AVS 62nd International Symposium & Exhibition
    Scanning Probe Microscopy Focus Topic Thursday Sessions
       Session SP+BI+NS+SS+TF-ThA

Paper SP+BI+NS+SS+TF-ThA10
STM/STS Investigation of Organic Charge Transfer Complex TTF-TCNQ on Noble Metal Surfaces at 4.3K

Thursday, October 22, 2015, 5:20 pm, Room 212A

Session: Probing Material Growth on the Surface
Presenter: Seokmin Jeon, Oak Ridge National Laboratory
Authors: S. Jeon, Oak Ridge National Laboratory
P. Doak, Oak Ridge National Laboratory
P. Ganesh, Oak Ridge National Laboratory
B. Sumpter, Oak Ridge National Laboratory
J.I. Cerda, Instituto de Ciencia de Materiales de Madrid, Spain
P. Maksymovych, Oak Ridge National Laboratory
Correspondent: Click to Email

TTF-TCNQ (TTF = tetrathiafulvalene; TCNQ = 7,7,8,8-tetracyanoquinodimethane) is a prototypical organic charge-transfer complex providing with a metallic conductivity (up to 900 ohm-1cm-1 at 300K).
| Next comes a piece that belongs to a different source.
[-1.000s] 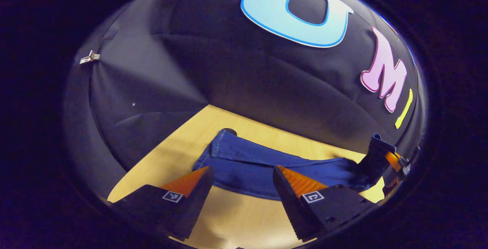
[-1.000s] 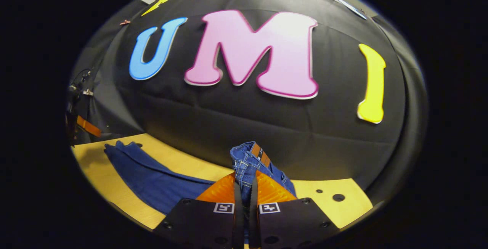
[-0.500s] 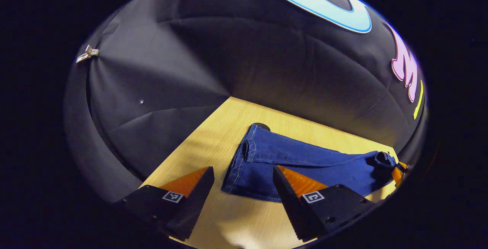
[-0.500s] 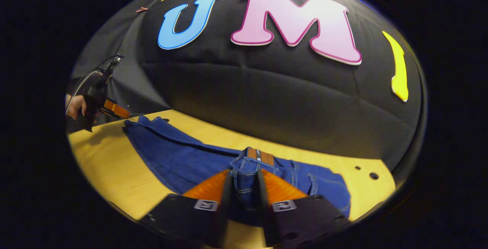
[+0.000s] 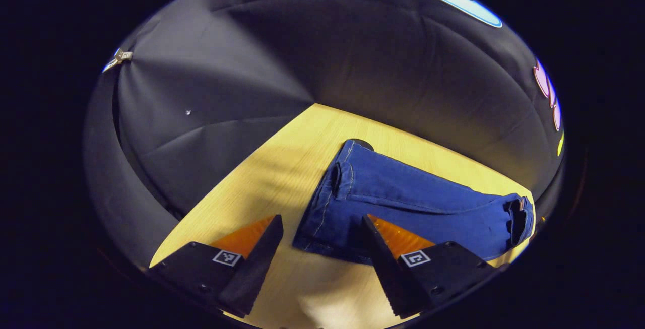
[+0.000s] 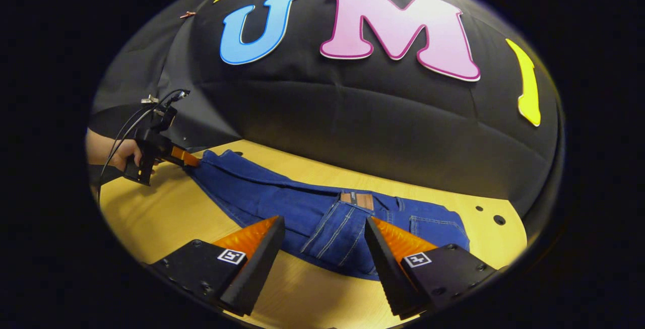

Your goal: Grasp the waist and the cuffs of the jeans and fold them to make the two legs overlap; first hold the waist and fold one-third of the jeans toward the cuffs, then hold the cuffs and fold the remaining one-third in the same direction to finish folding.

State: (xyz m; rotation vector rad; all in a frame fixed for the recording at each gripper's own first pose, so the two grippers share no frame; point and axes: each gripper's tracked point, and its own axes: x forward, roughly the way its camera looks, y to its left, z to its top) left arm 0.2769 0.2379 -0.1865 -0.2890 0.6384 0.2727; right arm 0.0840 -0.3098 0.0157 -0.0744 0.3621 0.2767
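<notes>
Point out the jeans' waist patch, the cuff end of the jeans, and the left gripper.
Waist patch (image 6: 357, 200), right gripper view, on the brown label at the waistband.
Cuff end (image 5: 336, 180), left gripper view, on the hem opening.
Left gripper (image 6: 194, 160), right gripper view, at its fingertips beside the cuffs.

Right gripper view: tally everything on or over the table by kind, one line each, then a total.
Jeans: 1
Gripper: 2, the right gripper open over the waist, and the left gripper at the cuffs, its jaws not clear here
Hand holding the left gripper: 1
Round holes in the table: 2 on the far right
Total: 6
</notes>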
It also represents a broad class of organic electronic compounds that exhibit strong electron correlations and a rich gamut of phase transitions involving charge ordering, Mott and Peierls metal-insulator transitions and superconductivity, etc. Despite decades of research in this area, quantitative understanding of this compound is still elusive and their low-dimensional form is barely explored. We investigated ultrathin films of TTF-TCNQ on silver surfaces using scanning tunneling microscopy/spectroscopy (STM/STS) at 4.3 K. TTF-TCNQ forms self-assembled molecular lattices on noble metal surfaces with a few different TTF-to-TCNQ ratios depending on evaporation condition. Among them the islands with 1 to 1 stoichiometric ratio are found ubiquitously in less dependent on the evaporation condition. Structures of the monolayer islands are elucidated from sub-molecular resolution STM topography images. Single-point conductivity spectroscopy and conductivity mapping elucidate new electronic states which do not stem from their molecular orbital states are spatially located in the void areas of the TTF-TCNQ molecular lattices. We propose the sp-derived metal surface states are confined in the molecular lattices. Due to small periodicity of the lattice, the band minimum of the sp-derived metal surface states is shifted by as much as 1eV. This shift is much more significant than the ones normally observed in organic self-assemblies. As a result, we can also infer the height of the potential barrier within a 1D potential well model, which in turn is directly related to strong molecular dipole associated with large charge transfer and bent molecular geometry due to metal-molecule interactions.

Acknowledgement: A portion of this research (SJ, PD, PG, BS, PM) was conducted at the Center for Nanophase Materials Sciences, which is a DOE Office of Science User Facility.